■ **TASK DESCRIPTION**: Could you return each line below without altering a word?

_____

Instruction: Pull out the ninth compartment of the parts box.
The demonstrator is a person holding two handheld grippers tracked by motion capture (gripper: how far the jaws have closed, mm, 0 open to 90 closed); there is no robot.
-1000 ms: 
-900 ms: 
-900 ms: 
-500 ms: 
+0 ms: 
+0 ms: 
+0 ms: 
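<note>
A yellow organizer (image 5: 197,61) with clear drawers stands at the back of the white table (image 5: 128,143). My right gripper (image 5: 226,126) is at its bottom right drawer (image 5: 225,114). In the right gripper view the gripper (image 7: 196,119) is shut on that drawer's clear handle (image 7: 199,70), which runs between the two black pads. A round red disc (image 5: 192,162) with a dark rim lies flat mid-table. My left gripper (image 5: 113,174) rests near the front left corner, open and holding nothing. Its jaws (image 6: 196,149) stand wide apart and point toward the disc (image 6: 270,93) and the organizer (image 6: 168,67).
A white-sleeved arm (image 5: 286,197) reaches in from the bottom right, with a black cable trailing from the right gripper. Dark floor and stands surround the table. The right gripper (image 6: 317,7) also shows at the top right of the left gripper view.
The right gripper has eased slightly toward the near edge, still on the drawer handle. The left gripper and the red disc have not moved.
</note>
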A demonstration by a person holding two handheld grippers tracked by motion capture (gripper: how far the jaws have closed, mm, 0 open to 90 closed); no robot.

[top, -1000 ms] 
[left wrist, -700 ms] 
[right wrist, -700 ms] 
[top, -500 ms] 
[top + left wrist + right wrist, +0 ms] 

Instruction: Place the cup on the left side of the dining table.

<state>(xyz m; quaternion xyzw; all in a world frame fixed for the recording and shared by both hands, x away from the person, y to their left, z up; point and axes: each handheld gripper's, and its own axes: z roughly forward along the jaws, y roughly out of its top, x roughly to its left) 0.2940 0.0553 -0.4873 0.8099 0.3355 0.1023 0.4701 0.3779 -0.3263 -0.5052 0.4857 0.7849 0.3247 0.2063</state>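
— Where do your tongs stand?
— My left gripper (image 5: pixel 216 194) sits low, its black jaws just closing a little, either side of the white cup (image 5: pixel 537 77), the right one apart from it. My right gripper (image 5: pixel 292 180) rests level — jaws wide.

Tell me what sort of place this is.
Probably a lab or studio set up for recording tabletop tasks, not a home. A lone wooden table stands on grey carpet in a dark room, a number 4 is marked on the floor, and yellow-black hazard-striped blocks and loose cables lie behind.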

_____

■ **SOLUTION**:
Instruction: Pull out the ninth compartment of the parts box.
The demonstrator is a person holding two handheld grippers tracked by motion capture (gripper: how far the jaws have closed, mm, 0 open to 90 closed); there is no robot.
-1000 ms: 
-900 ms: 
-900 ms: 
-500 ms: 
+0 ms: 
+0 ms: 
+0 ms: 
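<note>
A yellow organizer (image 5: 197,61) with clear drawers stands at the back of the white table (image 5: 128,143). My right gripper (image 5: 226,126) is at its bottom right drawer (image 5: 225,114). In the right gripper view the gripper (image 7: 196,119) is shut on that drawer's clear handle (image 7: 199,70), which runs between the two black pads. A round red disc (image 5: 192,162) with a dark rim lies flat mid-table. My left gripper (image 5: 113,174) rests near the front left corner, open and holding nothing. Its jaws (image 6: 196,149) stand wide apart and point toward the disc (image 6: 270,93) and the organizer (image 6: 168,67).
A white-sleeved arm (image 5: 286,197) reaches in from the bottom right, with a black cable trailing from the right gripper. Dark floor and stands surround the table. The right gripper (image 6: 317,7) also shows at the top right of the left gripper view.
The right gripper has eased slightly toward the near edge, still on the drawer handle. The left gripper and the red disc have not moved.
</note>
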A demonstration by a person holding two handheld grippers tracked by motion capture (gripper: how far the jaws have closed, mm, 0 open to 90 closed); no robot.

[top, -1000 ms] 
[left wrist, -700 ms] 
[right wrist, -700 ms] 
[top, -500 ms] 
[top + left wrist + right wrist, +0 ms] 

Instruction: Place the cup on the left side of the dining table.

<state>(xyz m; quaternion xyzw; all in a world frame fixed for the recording and shared by both hands, x away from the person, y to their left, z up; point and axes: each handheld gripper's, and its own axes: z roughly forward along the jaws, y roughly out of its top, x roughly to its left) 0.2940 0.0553 -0.4873 0.8099 0.3355 0.1023 0.4701 0.3779 -0.3263 -0.5052 0.4857 0.7849 0.3247 0.2063</state>
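— Where do your tongs stand?
— My left gripper (image 5: pixel 216 194) sits low, its black jaws just closing a little, either side of the white cup (image 5: pixel 537 77), the right one apart from it. My right gripper (image 5: pixel 292 180) rests level — jaws wide.

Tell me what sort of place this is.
Probably a lab or studio set up for recording tabletop tasks, not a home. A lone wooden table stands on grey carpet in a dark room, a number 4 is marked on the floor, and yellow-black hazard-striped blocks and loose cables lie behind.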

This exercise has nothing further to it.